▸ EXERCISE DESCRIPTION:
Return the listing word for word, as given.

▸ SUPPLIED INFORMATION:
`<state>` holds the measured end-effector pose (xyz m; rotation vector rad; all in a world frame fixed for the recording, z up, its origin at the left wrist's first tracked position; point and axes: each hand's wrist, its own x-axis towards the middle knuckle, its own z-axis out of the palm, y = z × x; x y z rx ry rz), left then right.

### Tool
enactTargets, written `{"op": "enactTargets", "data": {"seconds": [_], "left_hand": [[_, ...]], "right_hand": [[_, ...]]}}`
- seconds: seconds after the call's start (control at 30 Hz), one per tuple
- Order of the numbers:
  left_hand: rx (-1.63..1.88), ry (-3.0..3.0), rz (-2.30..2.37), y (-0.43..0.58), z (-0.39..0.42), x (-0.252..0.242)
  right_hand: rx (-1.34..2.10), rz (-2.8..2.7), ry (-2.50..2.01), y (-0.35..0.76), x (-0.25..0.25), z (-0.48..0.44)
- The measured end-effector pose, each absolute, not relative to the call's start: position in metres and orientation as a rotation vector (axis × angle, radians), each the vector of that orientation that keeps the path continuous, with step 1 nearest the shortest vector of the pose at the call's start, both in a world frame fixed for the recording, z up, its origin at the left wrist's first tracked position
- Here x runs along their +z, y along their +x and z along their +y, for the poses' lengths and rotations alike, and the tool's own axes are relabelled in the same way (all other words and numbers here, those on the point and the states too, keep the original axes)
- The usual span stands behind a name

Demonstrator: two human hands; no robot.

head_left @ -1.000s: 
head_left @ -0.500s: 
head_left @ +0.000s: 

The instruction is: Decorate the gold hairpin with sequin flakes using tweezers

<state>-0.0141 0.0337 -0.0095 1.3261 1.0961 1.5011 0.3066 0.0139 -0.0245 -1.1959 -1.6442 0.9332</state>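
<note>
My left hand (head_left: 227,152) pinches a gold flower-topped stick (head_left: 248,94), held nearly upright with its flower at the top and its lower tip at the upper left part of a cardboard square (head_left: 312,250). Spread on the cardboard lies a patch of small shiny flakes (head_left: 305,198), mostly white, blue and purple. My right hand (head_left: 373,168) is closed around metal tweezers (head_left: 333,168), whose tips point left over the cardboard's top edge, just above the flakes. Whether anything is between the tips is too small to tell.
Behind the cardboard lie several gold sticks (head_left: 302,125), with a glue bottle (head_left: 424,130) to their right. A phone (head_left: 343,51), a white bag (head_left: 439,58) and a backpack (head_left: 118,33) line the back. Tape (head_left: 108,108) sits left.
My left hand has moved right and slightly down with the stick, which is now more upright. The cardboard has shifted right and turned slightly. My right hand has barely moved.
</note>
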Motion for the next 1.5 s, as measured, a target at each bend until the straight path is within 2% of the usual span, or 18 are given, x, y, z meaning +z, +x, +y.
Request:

▸ ANSWER SECTION:
`<state>` holds the measured end-effector pose (xyz m; rotation vector rad; all in a world frame fixed for the recording, z up, its origin at the left wrist's first tracked position; point and axes: each hand's wrist, its own x-axis towards the middle knuckle, its own z-axis out of the palm, y = z × x; x y z rx ry rz), left then right.

### Tool
enactTargets, written `{"op": "enactTargets", "data": {"seconds": [_], "left_hand": [[_, ...]], "right_hand": [[_, ...]]}}`
- seconds: seconds after the call's start (control at 30 Hz), one per tuple
- Order of the numbers:
  left_hand: rx (-1.63..1.88), ry (-3.0..3.0), rz (-2.30..2.37), y (-0.43..0.58), z (-0.39..0.42), x (-0.252..0.242)
  right_hand: rx (-1.34..2.10), rz (-2.8..2.7), ry (-2.50..2.01), y (-0.35..0.76), x (-0.25..0.25), z (-0.48..0.44)
- The measured end-effector pose, each absolute, not relative to the call's start: position in metres and orientation as a rotation vector (axis × angle, radians), each the vector of that orientation that keeps the path continuous, with step 1 nearest the shortest vector of the pose at the call's start, both in a world frame fixed for the recording, z up, its origin at the left wrist's first tracked position
- Here x runs along their +z, y along their +x and z along their +y, for the poses' lengths and rotations alike, and the tool's own axes are relabelled in the same way (all other words and numbers here, those on the point and the states too, keep the original axes)
- The usual span stands behind a name

Demonstrator: two human hands; no robot.

head_left @ -1.000s: 
head_left @ -0.500s: 
head_left @ +0.000s: 

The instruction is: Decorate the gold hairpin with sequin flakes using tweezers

<state>-0.0141 0.0337 -0.0095 1.3261 1.0961 1.5011 0.3066 0.0139 -0.0245 -1.1959 -1.6442 0.9332</state>
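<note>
My left hand (head_left: 227,152) pinches a gold flower-topped stick (head_left: 248,94), held nearly upright with its flower at the top and its lower tip at the upper left part of a cardboard square (head_left: 312,250). Spread on the cardboard lies a patch of small shiny flakes (head_left: 305,198), mostly white, blue and purple. My right hand (head_left: 373,168) is closed around metal tweezers (head_left: 333,168), whose tips point left over the cardboard's top edge, just above the flakes. Whether anything is between the tips is too small to tell.
Behind the cardboard lie several gold sticks (head_left: 302,125), with a glue bottle (head_left: 424,130) to their right. A phone (head_left: 343,51), a white bag (head_left: 439,58) and a backpack (head_left: 118,33) line the back. Tape (head_left: 108,108) sits left.
My left hand has moved right and slightly down with the stick, which is now more upright. The cardboard has shifted right and turned slightly. My right hand has barely moved.
</note>
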Motion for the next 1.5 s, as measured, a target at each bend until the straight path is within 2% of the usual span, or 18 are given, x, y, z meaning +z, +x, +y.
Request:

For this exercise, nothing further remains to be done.